Modify an Array Stored in an Object

Basic Data Structures: Modify an Array Stored in an Object
Now you've seen all the basic operations for JavaScript objects. You can add, modify, and remove key-value pairs, check if keys exist, and iterate over all the keys in an object. As you continue learning JavaScript you will see even more versatile applications of objects. Additionally, the optional Advanced Data Structures lessons later in the curriculum also cover the ES6 Map and Set objects, both of which are similar to ordinary objects but provide some additional features. Now that you've learned the basics of arrays and objects, you're fully prepared to begin tackling more complex problems using JavaScript!


Take a look at the object we've provided in the code editor. The user object contains three keys. The data key contains five keys, one of which contains an array of friends. From this, you can see how flexible objects are as data structures. We've started writing a function addFriend. Finish writing it so that it takes a user object and adds the name of the friend argument to the array stored in user.data.friends and returns that array.

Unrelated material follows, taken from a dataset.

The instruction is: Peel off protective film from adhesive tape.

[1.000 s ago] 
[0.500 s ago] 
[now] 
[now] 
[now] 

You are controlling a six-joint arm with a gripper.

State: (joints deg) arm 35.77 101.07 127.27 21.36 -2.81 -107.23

Modify an Object Nested Within an Object

Basic Data Structures: Modify an Object Nested Within an Object
Now let's take a look at a slightly more complex object. Object properties can be nested to an arbitrary depth, and their values can be any type of data supported by JavaScript, including arrays and even other objects. Consider the following:

let nestedObject = {
  id: 28802695164,
  date: 'December 31, 2016',
  data: {
    totalUsers: 99,
    online: 80,
    onlineStatus: {
      active: 67,
      away: 13
    }
  }
};
nestedObject has three unique keys: id, whose value is a number, date whose value is a string, and data, whose value is an object which has yet another object nested within it. While structures can quickly become complex, we can still use the same notations to access the information we need.


Here we've defined an object, userActivity, which includes another object nested within it. You can modify properties on this nested object in the same way you modified properties in the last challenge. Set the value of the online key to 45.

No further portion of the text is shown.